PROBLEM DESCRIPTION: Your answer is the lines below, exactly, from the one that contains "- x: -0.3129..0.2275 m" through the one that contains "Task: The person", both included.

Start of Block

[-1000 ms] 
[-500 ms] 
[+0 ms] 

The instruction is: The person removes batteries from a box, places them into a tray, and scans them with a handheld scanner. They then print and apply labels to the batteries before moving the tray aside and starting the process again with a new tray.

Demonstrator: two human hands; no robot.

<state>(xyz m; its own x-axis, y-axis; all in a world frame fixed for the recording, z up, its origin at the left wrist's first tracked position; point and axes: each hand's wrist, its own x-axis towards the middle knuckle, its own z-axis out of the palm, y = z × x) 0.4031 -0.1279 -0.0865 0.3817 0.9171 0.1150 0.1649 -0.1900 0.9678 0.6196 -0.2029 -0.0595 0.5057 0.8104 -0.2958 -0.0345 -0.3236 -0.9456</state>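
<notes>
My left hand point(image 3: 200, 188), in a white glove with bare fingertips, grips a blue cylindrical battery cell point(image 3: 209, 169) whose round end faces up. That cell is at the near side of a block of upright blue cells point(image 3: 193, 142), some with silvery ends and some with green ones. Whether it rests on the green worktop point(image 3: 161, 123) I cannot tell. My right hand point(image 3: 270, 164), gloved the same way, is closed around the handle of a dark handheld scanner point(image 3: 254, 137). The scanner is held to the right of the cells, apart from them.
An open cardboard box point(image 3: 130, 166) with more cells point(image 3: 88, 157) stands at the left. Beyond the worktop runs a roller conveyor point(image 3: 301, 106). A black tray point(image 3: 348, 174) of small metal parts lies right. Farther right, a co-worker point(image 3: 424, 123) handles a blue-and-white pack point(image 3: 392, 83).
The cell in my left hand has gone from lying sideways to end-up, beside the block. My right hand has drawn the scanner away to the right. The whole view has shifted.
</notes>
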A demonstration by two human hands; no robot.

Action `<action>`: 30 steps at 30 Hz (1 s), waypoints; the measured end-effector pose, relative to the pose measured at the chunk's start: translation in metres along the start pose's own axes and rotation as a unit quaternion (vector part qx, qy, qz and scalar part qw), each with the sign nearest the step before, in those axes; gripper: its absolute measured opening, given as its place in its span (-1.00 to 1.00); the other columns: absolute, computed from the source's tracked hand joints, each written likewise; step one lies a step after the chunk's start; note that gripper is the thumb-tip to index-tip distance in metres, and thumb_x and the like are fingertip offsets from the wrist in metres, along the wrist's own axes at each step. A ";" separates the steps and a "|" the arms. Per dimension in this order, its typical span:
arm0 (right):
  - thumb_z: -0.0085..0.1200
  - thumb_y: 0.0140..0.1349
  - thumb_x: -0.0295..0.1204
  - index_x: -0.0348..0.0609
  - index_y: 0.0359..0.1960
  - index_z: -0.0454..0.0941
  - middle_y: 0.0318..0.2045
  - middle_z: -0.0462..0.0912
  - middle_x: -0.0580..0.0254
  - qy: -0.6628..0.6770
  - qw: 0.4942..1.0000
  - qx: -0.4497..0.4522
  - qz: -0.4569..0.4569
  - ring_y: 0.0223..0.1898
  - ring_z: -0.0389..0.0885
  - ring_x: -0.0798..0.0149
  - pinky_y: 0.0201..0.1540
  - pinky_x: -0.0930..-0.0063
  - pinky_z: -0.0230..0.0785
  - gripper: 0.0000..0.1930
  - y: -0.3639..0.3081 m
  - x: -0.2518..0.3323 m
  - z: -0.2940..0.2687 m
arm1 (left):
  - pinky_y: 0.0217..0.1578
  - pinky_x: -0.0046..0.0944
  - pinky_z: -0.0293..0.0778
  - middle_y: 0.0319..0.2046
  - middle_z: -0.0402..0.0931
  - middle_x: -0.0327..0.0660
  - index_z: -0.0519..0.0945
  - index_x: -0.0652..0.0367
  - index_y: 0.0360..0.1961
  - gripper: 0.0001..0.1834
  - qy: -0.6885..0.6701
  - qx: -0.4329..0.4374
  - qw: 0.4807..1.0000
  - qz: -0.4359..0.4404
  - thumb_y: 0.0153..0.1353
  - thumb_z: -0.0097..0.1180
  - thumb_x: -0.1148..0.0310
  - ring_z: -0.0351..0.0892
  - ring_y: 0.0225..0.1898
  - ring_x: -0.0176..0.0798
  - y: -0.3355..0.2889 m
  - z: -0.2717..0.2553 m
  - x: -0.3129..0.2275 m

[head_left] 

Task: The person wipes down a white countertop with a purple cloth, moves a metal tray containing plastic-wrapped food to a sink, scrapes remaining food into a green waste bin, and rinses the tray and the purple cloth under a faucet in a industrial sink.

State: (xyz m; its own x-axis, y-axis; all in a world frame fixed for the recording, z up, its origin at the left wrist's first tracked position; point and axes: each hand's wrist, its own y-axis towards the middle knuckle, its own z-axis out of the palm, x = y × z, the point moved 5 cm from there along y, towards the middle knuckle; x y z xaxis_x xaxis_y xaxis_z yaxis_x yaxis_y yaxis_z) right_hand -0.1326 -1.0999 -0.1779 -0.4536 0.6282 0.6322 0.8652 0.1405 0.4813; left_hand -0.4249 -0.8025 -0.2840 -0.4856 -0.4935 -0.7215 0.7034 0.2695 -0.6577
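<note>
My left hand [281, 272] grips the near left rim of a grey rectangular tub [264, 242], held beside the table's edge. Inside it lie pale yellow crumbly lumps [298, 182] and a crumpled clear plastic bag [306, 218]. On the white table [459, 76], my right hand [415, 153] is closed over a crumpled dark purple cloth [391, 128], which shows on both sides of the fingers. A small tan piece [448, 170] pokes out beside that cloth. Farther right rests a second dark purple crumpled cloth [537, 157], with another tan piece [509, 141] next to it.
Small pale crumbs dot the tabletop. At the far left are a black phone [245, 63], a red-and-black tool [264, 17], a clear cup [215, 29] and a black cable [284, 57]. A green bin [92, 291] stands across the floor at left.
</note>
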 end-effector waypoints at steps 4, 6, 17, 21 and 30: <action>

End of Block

RESPONSE BOX:
  - x: -0.3129..0.2275 m

[head_left] 

Task: The person wipes down a white countertop with a purple cloth, moves a metal tray containing plastic-wrapped food to a sink, scrapes remaining food into a green waste bin, and rinses the tray and the purple cloth under a faucet in a industrial sink.

The output has been given in full.